Real-World Applications & Advanced Topics

Database Indexing

Hash indexes provide O(1) lookups for exact-match queries in database systems.

Caching Systems

In-memory caches like Redis use hash tables for fast key-value storage and retrieval.

Programming Languages

Built-in dictionaries (Python), objects (JavaScript), and maps (Java) are hash table implementations.

Symbol Tables

Compilers use hash tables to store variable names, function definitions, and scoping information.

Distributed Systems

Consistent hashing distributes data across nodes in distributed databases and load balancers.

Cryptography

Cryptographic hash functions provide data integrity, digital signatures, and blockchain proof-of-work.

Advanced Hash Table Concepts

Dynamic Resizing: Automatically resize the table when load factor exceeds threshold, rehashing all elements.

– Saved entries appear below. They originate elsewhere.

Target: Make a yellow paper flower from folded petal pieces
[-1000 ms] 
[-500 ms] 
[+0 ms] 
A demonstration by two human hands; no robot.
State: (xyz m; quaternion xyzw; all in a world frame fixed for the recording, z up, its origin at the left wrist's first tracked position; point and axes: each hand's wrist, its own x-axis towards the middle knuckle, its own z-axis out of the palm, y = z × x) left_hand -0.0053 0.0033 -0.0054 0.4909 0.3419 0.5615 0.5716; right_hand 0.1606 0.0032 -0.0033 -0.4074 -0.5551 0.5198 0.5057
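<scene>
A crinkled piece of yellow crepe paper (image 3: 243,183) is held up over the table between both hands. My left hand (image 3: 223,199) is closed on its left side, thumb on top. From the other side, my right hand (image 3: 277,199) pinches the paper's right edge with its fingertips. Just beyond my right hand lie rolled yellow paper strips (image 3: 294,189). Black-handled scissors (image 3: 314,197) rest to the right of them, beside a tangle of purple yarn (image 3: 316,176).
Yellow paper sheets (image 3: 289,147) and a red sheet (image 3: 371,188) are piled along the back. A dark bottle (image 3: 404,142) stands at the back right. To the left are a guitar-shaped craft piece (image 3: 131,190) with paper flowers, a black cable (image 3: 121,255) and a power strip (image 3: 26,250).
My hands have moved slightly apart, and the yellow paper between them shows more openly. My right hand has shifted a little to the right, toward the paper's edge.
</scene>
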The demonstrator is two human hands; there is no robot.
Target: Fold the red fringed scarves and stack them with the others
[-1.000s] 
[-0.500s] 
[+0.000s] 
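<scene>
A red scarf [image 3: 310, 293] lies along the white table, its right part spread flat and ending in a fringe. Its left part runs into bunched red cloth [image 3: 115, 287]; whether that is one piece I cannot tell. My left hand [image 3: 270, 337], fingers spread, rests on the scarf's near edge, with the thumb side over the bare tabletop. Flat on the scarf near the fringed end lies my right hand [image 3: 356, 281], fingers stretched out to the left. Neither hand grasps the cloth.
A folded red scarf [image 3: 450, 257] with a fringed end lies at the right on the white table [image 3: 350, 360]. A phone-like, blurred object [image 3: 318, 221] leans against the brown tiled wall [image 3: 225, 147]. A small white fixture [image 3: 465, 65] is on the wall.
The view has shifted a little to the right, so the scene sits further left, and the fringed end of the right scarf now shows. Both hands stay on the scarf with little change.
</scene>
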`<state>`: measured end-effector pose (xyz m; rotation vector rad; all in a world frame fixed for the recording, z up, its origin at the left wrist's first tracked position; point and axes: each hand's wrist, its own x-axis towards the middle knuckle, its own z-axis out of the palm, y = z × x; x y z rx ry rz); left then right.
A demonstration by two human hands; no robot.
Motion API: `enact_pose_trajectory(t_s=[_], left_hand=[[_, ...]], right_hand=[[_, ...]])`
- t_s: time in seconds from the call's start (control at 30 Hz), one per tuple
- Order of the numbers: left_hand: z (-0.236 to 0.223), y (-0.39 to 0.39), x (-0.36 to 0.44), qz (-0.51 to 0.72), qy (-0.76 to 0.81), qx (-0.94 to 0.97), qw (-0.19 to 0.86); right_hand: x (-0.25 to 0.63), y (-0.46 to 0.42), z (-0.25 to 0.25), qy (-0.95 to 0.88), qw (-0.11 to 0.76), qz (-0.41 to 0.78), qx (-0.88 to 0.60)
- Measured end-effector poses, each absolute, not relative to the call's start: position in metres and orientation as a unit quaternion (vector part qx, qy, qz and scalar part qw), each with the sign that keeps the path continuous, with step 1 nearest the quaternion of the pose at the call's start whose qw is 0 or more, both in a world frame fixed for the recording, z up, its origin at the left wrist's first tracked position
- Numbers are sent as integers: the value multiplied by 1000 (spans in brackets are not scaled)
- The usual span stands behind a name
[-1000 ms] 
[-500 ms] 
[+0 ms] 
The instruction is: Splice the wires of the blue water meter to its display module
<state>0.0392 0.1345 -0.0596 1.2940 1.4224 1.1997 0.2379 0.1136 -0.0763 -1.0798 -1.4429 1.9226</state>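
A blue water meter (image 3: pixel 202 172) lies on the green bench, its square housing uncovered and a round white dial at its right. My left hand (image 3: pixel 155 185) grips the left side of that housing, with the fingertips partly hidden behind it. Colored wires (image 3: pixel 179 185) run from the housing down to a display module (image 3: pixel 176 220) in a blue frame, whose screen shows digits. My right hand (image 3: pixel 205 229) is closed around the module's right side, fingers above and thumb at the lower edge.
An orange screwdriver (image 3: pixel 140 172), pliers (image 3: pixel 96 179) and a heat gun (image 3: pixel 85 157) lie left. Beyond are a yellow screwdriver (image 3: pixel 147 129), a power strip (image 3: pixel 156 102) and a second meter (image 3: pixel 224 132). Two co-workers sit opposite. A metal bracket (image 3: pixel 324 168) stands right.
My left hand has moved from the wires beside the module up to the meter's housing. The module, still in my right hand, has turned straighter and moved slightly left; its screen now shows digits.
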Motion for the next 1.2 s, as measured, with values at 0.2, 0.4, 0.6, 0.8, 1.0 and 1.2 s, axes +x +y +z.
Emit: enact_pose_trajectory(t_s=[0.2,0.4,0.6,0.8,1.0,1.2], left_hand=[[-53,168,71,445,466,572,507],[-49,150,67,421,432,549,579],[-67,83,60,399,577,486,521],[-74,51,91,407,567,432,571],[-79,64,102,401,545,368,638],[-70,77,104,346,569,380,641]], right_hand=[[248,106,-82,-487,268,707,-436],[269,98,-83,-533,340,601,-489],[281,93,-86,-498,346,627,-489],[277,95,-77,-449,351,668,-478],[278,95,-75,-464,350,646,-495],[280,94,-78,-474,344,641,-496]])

Robin Hood Hashing: Open addressing variant that minimizes variance in probe distances.

Cuckoo Hashing: Guarantees O(1) worst-case lookup time using two hash functions.

Bloom Filters: Space-efficient probabilistic data structure for set membership testing.

Consistent Hashing: Distributes keys across changing sets of servers with minimal rehashing.

Perfect Hashing: Specialized hash functions that guarantee no collisions for static key sets.